Please restate the listing word for word, omitting the images.
::::::
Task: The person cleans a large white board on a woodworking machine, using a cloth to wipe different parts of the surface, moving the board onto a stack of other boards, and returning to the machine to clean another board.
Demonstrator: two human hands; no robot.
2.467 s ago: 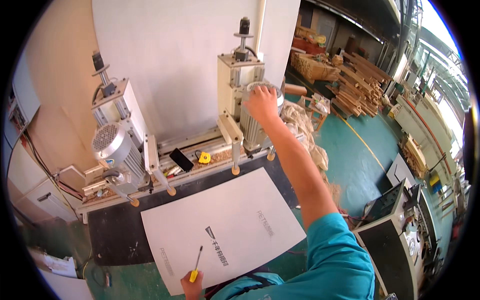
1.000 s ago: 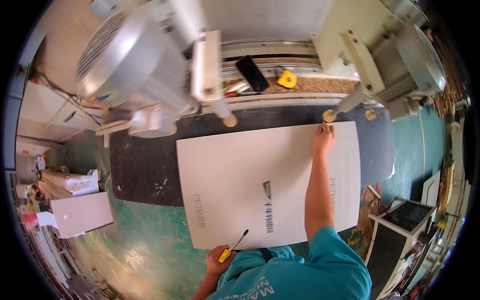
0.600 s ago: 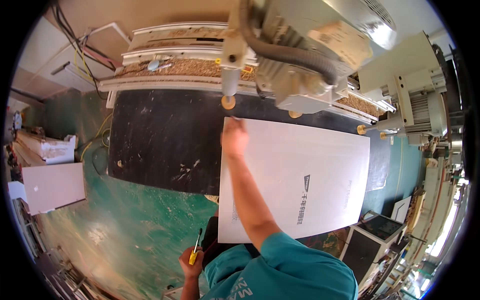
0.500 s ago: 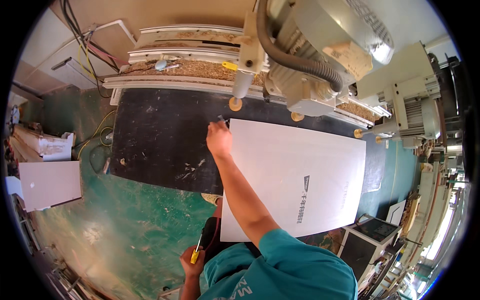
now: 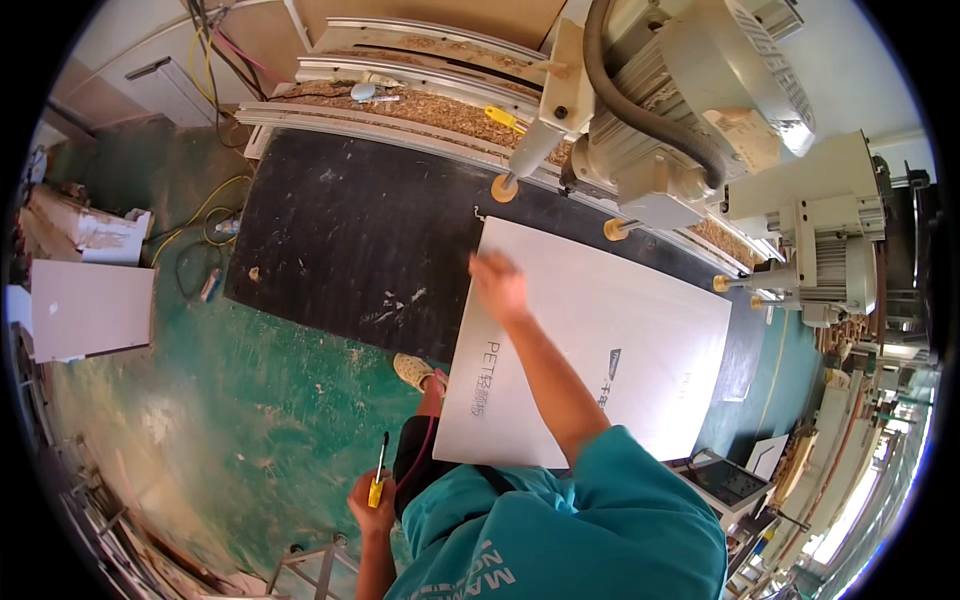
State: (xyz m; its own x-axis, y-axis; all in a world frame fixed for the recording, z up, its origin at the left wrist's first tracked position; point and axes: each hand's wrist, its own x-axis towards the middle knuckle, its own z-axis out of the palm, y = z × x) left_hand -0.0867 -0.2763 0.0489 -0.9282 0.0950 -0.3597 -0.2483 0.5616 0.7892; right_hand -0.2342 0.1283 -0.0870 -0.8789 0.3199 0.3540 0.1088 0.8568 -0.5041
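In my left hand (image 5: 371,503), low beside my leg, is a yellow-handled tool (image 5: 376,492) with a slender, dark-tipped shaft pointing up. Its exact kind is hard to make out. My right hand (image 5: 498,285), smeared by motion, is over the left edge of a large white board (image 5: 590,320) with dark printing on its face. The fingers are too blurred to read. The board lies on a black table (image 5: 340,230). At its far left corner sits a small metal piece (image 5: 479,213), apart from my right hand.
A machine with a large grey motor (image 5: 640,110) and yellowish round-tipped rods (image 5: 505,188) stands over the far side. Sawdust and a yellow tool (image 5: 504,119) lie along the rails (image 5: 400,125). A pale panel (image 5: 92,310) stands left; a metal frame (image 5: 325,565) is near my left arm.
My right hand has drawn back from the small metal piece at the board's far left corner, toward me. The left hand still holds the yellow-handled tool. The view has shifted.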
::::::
> [Output]:
Task: The person cleans a large white board on a woodworking machine, using a cloth to wipe different parts of the surface, moving the board onto a stack of other boards, and returning to the machine to clean another board.
Demonstrator: two human hands; no robot.
2.467 s ago: 
1.000 s ago: 
0.600 s ago: 
0.500 s ago: 
now: 
State: (xyz m; its own x-axis, y-axis; all in a world frame fixed for the recording, z up, its origin at the left wrist's first tracked position; point and axes: each hand's wrist, its own x-axis towards the middle knuckle, its own z-axis out of the palm, y = z × x) left_hand -0.0867 -0.2763 0.0489 -0.9282 0.0950 -0.3597 -0.2483 0.5616 0.7892; right_hand -0.2342 0.1283 -0.0870 -0.8789 0.3199 0.3540 0.1088 0.8568 -0.5041
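In my left hand (image 5: 371,503), low beside my leg, is a yellow-handled tool (image 5: 376,492) with a slender, dark-tipped shaft pointing up. Its exact kind is hard to make out. My right hand (image 5: 498,285), smeared by motion, is over the left edge of a large white board (image 5: 590,320) with dark printing on its face. The fingers are too blurred to read. The board lies on a black table (image 5: 340,230). At its far left corner sits a small metal piece (image 5: 479,213), apart from my right hand.
A machine with a large grey motor (image 5: 640,110) and yellowish round-tipped rods (image 5: 505,188) stands over the far side. Sawdust and a yellow tool (image 5: 504,119) lie along the rails (image 5: 400,125). A pale panel (image 5: 92,310) stands left; a metal frame (image 5: 325,565) is near my left arm.
My right hand has drawn back from the small metal piece at the board's far left corner, toward me. The left hand still holds the yellow-handled tool. The view has shifted.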

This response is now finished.